In Record Numbers US Citizens Living Abroad Are Renouncing Citizenship

A year ago, in Action Comics, Superman declared plans to renounce his U.S. citizenship.

"'Truth, justice, and the American way' — it's not enough anymore," the comic book superhero said, after both the Iranian and American governments criticized him for joining a peaceful anti-government protest in Tehran.

Last year, almost 1,800 people followed Superman's lead, renouncing their U.S. citizenship or handing in their Green Cards. That's a record number since the Internal Revenue Service began publishing a list of those who renounced in 1998. It's also almost eight times more than the number of citizens who renounced in 2008, and more than the total for 2007, 2008 and 2009 combined.

But not everyone's motivations are as lofty as Superman's. Many say they parted ways with America for tax reasons.

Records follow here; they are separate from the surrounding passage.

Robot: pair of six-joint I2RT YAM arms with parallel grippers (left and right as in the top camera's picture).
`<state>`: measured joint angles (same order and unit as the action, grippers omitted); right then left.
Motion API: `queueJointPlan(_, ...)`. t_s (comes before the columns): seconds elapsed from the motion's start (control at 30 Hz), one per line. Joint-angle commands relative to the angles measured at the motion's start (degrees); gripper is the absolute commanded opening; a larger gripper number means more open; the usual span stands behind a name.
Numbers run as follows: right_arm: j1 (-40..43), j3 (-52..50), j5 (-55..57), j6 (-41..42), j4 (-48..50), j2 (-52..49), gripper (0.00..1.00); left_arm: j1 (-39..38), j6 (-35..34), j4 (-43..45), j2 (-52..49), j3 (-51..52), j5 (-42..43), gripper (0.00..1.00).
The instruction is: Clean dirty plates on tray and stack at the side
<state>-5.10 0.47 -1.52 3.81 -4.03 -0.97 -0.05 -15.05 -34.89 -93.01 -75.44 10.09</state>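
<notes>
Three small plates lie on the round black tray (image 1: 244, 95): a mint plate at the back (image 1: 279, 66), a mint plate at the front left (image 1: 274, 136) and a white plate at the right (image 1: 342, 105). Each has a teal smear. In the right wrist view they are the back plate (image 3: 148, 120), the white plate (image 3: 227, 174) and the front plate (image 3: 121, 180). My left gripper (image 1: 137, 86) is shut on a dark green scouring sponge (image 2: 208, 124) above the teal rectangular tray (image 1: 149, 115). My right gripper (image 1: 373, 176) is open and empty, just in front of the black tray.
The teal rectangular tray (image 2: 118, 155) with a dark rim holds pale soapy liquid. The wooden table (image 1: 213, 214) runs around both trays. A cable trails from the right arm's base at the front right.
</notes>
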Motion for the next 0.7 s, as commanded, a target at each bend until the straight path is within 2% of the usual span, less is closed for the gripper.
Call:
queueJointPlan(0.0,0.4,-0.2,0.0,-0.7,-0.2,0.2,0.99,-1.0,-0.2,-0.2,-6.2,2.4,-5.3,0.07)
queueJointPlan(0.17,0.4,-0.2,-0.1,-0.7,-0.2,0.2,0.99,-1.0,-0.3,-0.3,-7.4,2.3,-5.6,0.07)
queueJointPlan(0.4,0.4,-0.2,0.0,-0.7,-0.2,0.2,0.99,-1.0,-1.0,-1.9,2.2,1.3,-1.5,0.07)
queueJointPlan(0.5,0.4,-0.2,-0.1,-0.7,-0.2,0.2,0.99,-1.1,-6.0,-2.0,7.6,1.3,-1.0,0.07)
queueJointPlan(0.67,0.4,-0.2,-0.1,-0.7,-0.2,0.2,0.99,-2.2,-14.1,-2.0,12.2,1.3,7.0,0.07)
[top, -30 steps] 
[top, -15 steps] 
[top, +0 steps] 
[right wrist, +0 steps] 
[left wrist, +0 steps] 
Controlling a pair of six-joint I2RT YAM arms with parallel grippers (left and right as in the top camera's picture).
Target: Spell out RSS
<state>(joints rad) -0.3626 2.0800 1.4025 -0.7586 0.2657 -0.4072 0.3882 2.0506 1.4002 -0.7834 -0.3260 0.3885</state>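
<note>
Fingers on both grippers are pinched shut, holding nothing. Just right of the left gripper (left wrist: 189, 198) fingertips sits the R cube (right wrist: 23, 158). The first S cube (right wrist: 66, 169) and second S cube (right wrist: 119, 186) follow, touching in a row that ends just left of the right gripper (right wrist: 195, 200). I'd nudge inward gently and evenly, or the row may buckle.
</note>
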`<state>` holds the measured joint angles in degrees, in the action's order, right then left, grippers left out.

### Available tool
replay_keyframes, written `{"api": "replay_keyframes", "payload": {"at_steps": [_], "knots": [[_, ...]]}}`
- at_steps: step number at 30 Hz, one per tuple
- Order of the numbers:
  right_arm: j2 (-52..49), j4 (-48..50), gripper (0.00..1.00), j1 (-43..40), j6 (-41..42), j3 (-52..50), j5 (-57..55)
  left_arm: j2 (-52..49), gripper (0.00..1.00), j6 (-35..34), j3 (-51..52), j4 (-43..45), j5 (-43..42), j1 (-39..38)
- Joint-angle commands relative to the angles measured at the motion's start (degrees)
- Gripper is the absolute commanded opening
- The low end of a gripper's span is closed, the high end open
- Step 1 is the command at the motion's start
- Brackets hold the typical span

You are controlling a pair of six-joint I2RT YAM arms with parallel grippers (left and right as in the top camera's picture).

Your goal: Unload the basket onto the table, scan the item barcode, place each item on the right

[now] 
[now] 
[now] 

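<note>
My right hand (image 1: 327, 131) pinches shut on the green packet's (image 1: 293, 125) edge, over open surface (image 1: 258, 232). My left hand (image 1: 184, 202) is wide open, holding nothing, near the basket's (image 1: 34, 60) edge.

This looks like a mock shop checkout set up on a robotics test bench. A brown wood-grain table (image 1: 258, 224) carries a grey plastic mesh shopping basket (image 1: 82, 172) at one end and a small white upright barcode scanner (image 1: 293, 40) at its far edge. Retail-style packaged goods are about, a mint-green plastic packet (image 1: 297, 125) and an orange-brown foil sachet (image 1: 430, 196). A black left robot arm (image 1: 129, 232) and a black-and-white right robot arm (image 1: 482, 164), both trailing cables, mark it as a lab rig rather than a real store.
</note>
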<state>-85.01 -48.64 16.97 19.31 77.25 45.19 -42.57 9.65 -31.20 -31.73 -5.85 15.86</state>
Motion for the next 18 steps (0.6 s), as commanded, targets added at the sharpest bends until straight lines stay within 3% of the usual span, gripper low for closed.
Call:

The United States is one of the only countries to tax its citizens on income earned while they're living abroad. And just as Americans stateside must file tax returns each April — this year, the deadline is Tuesday — an estimated 6.3 million U.S. citizens living abroad brace for what they describe as an even tougher process of reporting their income and foreign accounts to the IRS. For them, the deadline is June.

The National Taxpayer Advocate's Office, part of the IRS, released a report in December that details the difficulties of filing taxes from overseas. It cites heavy paperwork, a lack of online filing options and a dearth of local and foreign-language resources.

For those wishing to legally escape the filing requirements, the only way is to formally renounce their U.S. citizenship. Last year, IRS records show that at least 1,788 people did, and that's likely an underestimate. The IRS publishes in the Federal Register the names of those who give up their citizenship, and some who renounced say they haven't seen their name on the list yet.
Read the rest here.


Eurasleep said...

I find it fascinating how those who left their countries during the course of the last 200+ years to become US citizens are hailed as "patriots" today. However when people choose to leave the US due to what they perceive as similar or worse tyranny by the government, they are suddenly put on a "shame list" and called "traitors" and "quitters" by the country they leave behind. Last time I checked, people were free to choose their own path in life, and not be bullied or shamed into following the herd.

Conchúr said...

How does the tax thing work for dual citizens?

Jon Marc said...

How very odd. I grew up abroad and my friends and acquaintances growing up would never give up a citizenship unless they absolutely had to - the more the merrier, especially if you need to do business in countries not on good terms with the West, or are from one of those countries and need to work in the West. Having two or more citizenships is just good sense, whereas giving one up voluntarily is poor planning for the future.